Trabalhos têm apontado como uma dieta rica em açúcares danifica células do cérebro e aumenta o risco de demência
Doces, refrigerantes, alimentos ricos em carboidratos, a alimentação moderna é repleta de açúcares que tornam as comidas mais palatáveis e desejadas. O excesso, no entanto, não é inofensivo – no ano passado, pesquisadores chineses e americanos publicaram na revista científica The BMJ um estudo que o relaciona com 45 desfechos negativos de saúde. E engana-se quem pensa que os efeitos são apenas ligados a problemas metabólicos, como obesidade e diabetes.
Cerca de 4% das consequências analisadas no estudo dizem respeito à saúde do cérebro, que cada vez mais tem sido associada àquilo que se coloca no prato. Outros trabalhos têm explorado como o consumo de açúcar além do recomendado pela Organização Mundial de Saúde (OMS) – de até 10% da ingestão diária de calorias, cerca de 50 g – afeta células do sistema nervoso e eleva o risco de problemas de memória e declínio cognitivo a longo prazo.
Um dos mais recentes, publicado também no ano passado no periódico PLOS Biology e conduzido por cientistas do Centro de Câncer Fred Hutchinson, descobriu que uma dieta rica em açúcar torna as células da glia, presentes no sistema nervoso e importantes para o bom funcionamento dos neurônios, resistentes à insulina.
“Essas descobertas mostram como o consumo de alimentos processados não afeta apenas o ganho de peso, mas também a função cognitiva. Afeta o funcionamento profundo do seu corpo”, disse em comunicado o pesquisador Akhila Rajan, responsável pelo trabalho.
No estudo, conduzido com moscas de frutas, animais frequentemente utilizados para pesquisas sobre o cérebro, os cientistas observaram que essa resistência levou a danos na ação das células da glia, afetando uma função importante, a de limpar resíduos de processos celulares no cérebro. Eles afirmam que esse mecanismo pode ajudar a justificar como a dieta influencia o risco de problemas neurodegenerativos, como a doença de Alzheimer.
“A obesidade é um fator de risco independente para a demência, mas o mecanismo causal subjacente a essa conexão é amplamente desconhecido”, disse Mroj Alassaf, também pesquisador do centro que participou do estudo.

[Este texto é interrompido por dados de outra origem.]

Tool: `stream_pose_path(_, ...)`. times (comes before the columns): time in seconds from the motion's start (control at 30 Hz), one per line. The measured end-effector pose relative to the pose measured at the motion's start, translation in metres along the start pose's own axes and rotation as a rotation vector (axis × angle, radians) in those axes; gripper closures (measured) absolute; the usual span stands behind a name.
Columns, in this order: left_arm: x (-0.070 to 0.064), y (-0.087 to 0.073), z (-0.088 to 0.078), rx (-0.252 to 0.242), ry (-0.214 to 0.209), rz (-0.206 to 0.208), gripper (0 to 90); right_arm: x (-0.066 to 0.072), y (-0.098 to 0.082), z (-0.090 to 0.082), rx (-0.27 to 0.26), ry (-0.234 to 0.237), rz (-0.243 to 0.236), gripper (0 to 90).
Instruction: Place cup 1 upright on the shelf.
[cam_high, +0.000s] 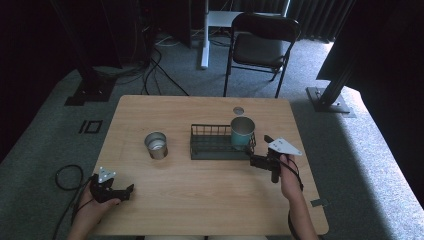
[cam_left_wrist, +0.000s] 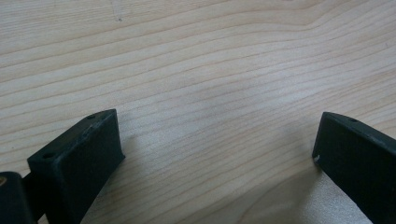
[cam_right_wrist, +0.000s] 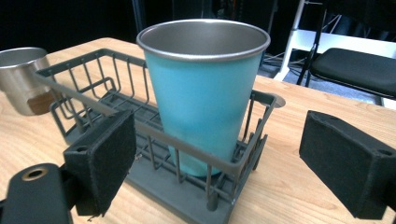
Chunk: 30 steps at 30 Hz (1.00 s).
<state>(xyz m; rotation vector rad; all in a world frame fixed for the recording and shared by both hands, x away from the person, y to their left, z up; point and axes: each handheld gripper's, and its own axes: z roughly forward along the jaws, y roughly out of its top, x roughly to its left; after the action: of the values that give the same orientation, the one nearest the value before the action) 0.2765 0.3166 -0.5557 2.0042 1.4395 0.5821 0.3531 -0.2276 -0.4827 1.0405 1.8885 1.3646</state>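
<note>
Teal cup (cam_right_wrist: 204, 93) upright in wire rack (cam_right_wrist: 93, 100); steel cup (cam_high: 156, 145) still outside on tabletop (cam_high: 200, 200).
Right tongs (cam_high: 256, 160) wide, empty, beside rack; left tongs (cam_high: 126, 192) wide, empty.

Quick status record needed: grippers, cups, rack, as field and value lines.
left gripper: open, low over bare table, near left corner
right gripper: open, facing the rack's right end
teal cup: upright in the rack's right end, apart from the jaws
wire rack: at table centre, holds the teal cup
steel cup: upright on table, left of rack
</note>
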Motion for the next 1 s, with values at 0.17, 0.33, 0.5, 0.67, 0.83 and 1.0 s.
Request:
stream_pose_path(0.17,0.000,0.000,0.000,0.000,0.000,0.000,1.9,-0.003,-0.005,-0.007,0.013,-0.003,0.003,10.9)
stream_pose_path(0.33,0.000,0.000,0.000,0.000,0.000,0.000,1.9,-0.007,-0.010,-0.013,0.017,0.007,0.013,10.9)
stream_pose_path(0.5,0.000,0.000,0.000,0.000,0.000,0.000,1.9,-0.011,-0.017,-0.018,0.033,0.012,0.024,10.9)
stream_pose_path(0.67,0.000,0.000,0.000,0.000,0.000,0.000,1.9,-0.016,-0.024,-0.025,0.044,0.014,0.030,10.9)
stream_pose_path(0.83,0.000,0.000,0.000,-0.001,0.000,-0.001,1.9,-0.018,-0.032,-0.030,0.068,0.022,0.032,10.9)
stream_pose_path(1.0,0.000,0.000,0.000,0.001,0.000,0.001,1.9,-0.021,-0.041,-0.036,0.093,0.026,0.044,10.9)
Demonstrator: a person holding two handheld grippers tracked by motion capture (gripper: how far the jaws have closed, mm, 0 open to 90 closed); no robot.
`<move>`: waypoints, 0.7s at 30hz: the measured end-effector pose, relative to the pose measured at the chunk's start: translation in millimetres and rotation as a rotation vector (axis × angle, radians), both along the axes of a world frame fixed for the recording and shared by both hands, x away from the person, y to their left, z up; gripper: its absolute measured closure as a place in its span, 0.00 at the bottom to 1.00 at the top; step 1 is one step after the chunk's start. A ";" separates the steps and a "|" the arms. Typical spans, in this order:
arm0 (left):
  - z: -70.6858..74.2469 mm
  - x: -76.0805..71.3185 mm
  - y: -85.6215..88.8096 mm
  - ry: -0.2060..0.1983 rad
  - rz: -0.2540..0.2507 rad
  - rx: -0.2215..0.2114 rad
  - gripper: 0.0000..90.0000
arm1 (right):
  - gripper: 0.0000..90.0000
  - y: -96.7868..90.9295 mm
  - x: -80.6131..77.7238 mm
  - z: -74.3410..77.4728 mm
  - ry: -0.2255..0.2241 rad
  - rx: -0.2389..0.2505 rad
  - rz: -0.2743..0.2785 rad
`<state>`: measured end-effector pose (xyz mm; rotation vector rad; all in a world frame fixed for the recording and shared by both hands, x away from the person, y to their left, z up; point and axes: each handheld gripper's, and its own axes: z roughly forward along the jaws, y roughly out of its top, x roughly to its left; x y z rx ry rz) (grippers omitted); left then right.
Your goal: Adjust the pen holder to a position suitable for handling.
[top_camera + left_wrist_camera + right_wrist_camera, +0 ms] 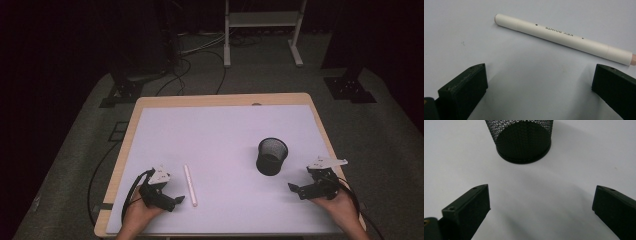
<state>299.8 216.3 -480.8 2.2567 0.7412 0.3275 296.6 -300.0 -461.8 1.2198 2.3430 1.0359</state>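
Pen [190,185], white, lies flat on the pale sheet [220,135] covering the worktop [220,99], near the front-left area, its long axis running roughly front to back in the high view. Left gripper [179,200] sits just to the left of the pen's near end, held by the person's left hand [136,212] low over the sheet, jaw tips pointing toward the pen. In the left gripper view the pen [564,38] lies across the field ahead of the jaws, slightly slanted, small dark print legible along the barrel, a pinkish tip at the right end; it is just beyond the jaw tips, not between them, no contact. Left gripper jaws spread wide, nothing held. Mesh cup [272,156], black, stands upright on the right half of the sheet, well apart from the pen. Right gripper [294,190] is near the cup, to its front right, held by the right hand [336,202], jaw tips pointing leftward in the high view. In the right gripper view the mesh cup [521,141] stands ahead of the jaws and centred between their lines, clear of both. Right gripper jaws also spread wide, holding nothing. Cables trail from both grippers over the worktop's front edge.
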 end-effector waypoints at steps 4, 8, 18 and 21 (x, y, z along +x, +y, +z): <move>0.0 0.0 0.0 0.000 0.000 0.000 0.00 | 0.01 2.7 3.3 3.7 -0.010 0.005 0.010; 0.0 0.0 0.0 0.000 0.000 0.000 0.00 | 0.01 6.8 6.8 6.9 -0.017 0.011 0.021; 0.0 -0.1 0.0 -0.001 0.000 0.000 0.00 | 0.01 15.1 15.0 14.5 -0.036 0.015 0.049; 0.0 -0.1 0.0 -0.001 0.000 0.000 0.00 | 0.01 18.0 17.4 17.4 -0.041 0.015 0.056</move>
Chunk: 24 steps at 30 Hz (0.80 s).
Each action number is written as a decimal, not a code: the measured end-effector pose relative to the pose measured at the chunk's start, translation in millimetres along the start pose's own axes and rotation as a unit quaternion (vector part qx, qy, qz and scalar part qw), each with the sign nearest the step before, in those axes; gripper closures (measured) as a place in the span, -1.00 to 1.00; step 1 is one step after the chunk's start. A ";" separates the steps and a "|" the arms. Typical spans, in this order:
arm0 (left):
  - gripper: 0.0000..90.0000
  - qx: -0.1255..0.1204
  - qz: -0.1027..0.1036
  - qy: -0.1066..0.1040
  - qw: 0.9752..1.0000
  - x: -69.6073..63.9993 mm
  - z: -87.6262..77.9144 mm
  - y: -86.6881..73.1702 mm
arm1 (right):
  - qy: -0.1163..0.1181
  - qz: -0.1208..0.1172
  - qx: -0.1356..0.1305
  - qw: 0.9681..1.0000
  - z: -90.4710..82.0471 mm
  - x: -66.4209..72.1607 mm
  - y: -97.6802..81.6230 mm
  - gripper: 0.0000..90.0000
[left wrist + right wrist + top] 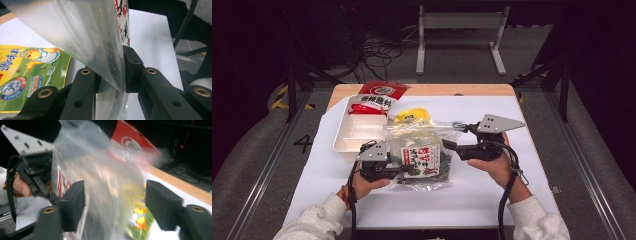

Embora a glia de insetos e a de humanos não sejam exatamente iguais, os especialistas explicam que em ambos os organismos as células que a compõem realizam essa função de eliminar detritos. “O que acontece nessas condições é que a glia se torna menos eficiente na limpeza desses detritos citotóxicos. E deixar esses resíduos para trás induz à inflamação, induz à morte celular secundária. Portanto, limpá-los é uma etapa crucial para remediar os danos”, continua Alassaf.
Num trabalho anterior feito pelo mesmo grupo, os cientistas já tinham observado o desenvolvimento da resistência à insulina em tecidos periféricos ao cérebro após somente duas semanas de uma dieta com 30% mais açúcar do que a média. No novo estudo, esse efeito foi analisado após três semanas.
Isso ocorre porque o excesso de açúcar leva o organismo a aumentar a produção de insulina, hormônio produzido no pâncreas que retira a glicose do sangue e a transporta para as células, onde é convertida em energia.
No entanto, esse estímulo além da conta, resultado de uma dieta rica em açúcares, cria uma resistência das células à ação da insulina. Além disso, pode sobrecarregar as células pancreáticas que produzem o hormônio, as levando à exaustão e afetando a produção do hormônio em primeiro lugar, quadro que caracteriza a diabetes tipo 2.
Por isso, estudos também têm se voltado para a relação entre a diabetes e as doenças neurodegenerativas. Já se sabe que pacientes diabéticos têm um risco aumentado para desenvolver demência, mas um trabalho apresentado no mês passado por pesquisadores da Universidade Texas A&M identificou essa relação em nível molecular.
Em uma análise com camundongos, eles observaram que o excesso de açúcar suprime a expressão de uma proteína chamada Jak3. Consequentemente, isso levou a uma cascata de inflamação que começou no intestino, passou pelo fígado e chegou ao cérebro.
Outro trabalho, de pesquisadores do Imperial College de Londres, em 2021, analisou dados de 227 mil pessoas com diabetes tipo 2 e observou que cerca de 10% desenvolveram demência num período de 20 anos de acompanhamento.
Eles identificaram que os níveis elevados de açúcar no sangue, junto com um aumento da pressão arterial e do colesterol, danificam os vasos sanguíneos. Como consequência, podem levar a problemas como ataques cardíacos e derrames, que também afetam a saúde do cérebro. Muitos casos de demência, por exemplo, são chamados de vasculares, por serem decorrentes de um Acidente Vascular Cerebral (AVC).